Using variables in actions
In action editors you can click Insert Variable to include values from the trigger data — or from earlier steps in the same automation — in your action fields (title, description, message bodies, webhook payloads, etc.). Once inserted, variables appear as labeled pills (e.g. "Email Subject") rather than raw {{...}} syntax.
The picker groups variables by source:
- Triggering event — data from whatever kicked off the automation. Email trigger:
{{email.subject}},{{email.from}},{{email.body_text}}. Ticket trigger:{{ticket.id}},{{ticket.priority}},{{ticket.status}}. Parsed email fields:{{parsed.email}},{{parsed.description}},{{parsed.first_name}}. - Previous step — output of the step that runs immediately before this one. For example, after a Resolve Contact step you can use
{{last_result.customer_id}}and{{last_result.contact_id}}in the following action. - Earlier steps — output of any non-immediate prior step, addressed by its ID:
{{results.step_abc123.ticket_number}}.
Below the fields, a Preview pane shows how each field will render when the step runs, using values from the automation's most recent successful run. If the automation hasn't run yet, example values are shown instead.
Testing an automation
From an automation, click Test to simulate a trigger event using sample data (or your own JSON). This lets you confirm:
- Whether the automation would match
- Which actions would run
- What parsed trigger fields look like
Retry configuration
You can configure automatic retry behavior for each automation to handle transient failures:
- Max Retries: How many times to retry a failed execution (0-5)

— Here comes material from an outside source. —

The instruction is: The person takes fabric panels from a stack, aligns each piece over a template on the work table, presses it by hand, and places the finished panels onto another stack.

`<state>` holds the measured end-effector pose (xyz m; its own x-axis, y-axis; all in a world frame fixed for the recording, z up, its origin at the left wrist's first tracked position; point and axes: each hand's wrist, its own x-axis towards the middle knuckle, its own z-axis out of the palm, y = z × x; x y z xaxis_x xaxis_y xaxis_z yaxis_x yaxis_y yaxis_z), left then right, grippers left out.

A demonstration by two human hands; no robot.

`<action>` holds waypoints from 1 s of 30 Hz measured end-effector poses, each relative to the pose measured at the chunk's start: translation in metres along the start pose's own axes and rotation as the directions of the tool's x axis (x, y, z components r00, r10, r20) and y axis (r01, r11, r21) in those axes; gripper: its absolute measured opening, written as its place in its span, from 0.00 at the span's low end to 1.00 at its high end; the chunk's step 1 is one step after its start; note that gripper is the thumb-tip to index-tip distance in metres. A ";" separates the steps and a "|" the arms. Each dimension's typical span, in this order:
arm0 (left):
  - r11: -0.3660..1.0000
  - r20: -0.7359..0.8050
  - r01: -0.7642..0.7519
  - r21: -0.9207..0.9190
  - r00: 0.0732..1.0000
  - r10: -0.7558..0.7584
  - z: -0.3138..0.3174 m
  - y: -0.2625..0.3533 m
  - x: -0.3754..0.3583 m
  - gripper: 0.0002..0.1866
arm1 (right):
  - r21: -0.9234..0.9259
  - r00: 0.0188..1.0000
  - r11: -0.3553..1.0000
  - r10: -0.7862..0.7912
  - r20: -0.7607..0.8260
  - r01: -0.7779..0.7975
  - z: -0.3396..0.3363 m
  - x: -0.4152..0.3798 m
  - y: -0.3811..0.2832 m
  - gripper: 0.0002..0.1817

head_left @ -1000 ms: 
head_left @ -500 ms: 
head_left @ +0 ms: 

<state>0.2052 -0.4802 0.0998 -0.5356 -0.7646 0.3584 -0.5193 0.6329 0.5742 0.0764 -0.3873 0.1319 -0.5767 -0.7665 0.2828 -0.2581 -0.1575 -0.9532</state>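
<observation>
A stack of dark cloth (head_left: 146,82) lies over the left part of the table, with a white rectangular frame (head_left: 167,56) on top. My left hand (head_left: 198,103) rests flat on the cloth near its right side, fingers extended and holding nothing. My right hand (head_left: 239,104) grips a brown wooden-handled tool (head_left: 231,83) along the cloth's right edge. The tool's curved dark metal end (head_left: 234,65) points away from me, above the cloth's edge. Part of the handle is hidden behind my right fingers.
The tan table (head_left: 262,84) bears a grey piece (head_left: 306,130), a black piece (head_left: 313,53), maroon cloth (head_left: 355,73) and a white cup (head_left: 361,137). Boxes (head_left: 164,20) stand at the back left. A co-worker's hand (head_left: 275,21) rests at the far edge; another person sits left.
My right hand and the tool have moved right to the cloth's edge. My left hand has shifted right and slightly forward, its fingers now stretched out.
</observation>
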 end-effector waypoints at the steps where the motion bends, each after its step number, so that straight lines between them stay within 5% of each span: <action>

- Retry Delay: Initial delay in seconds before the first retry (15-300 seconds)
- Backoff Multiplier: How much longer each retry waits (1.0x-3.0x)
For example, with a 60-second delay and 1.5x multiplier:
- First retry: waits 60 seconds
- Second retry: waits 90 seconds (60 × 1.5)
- Third retry: waits 135 seconds (90 × 1.5)
Configure retry settings from the automation header menu. Failed executions will automatically retry according to these settings, or you can manually retry from execution history.
Execution history, failures, and retries
Every run of an automation is logged as an execution. In execution history you can:
- Filter by status (success / failed / skipped / retry states)
- Expand an execution to inspect input data and results
- Export executions to JSON or CSV
- Retry a failed execution, or cancel a pending retry
If you see repeated failures:
- Verify the trigger matches what you expect (patterns, event type, conditions)
- Check variable usage in actions (missing fields can lead to empty values)
- Use Test with a real payload to reproduce and adjust safely
- Review and adjust retry configuration if failures persist
Best practices
- Start inactive, test, then enable once results look correct.
- Keep triggers narrow (patterns + conditions) so you don’t create noisy automations.
- Use variables to avoid hardcoding and to include context in tickets/notifications.
- Prefer templates for common workflows, then customize.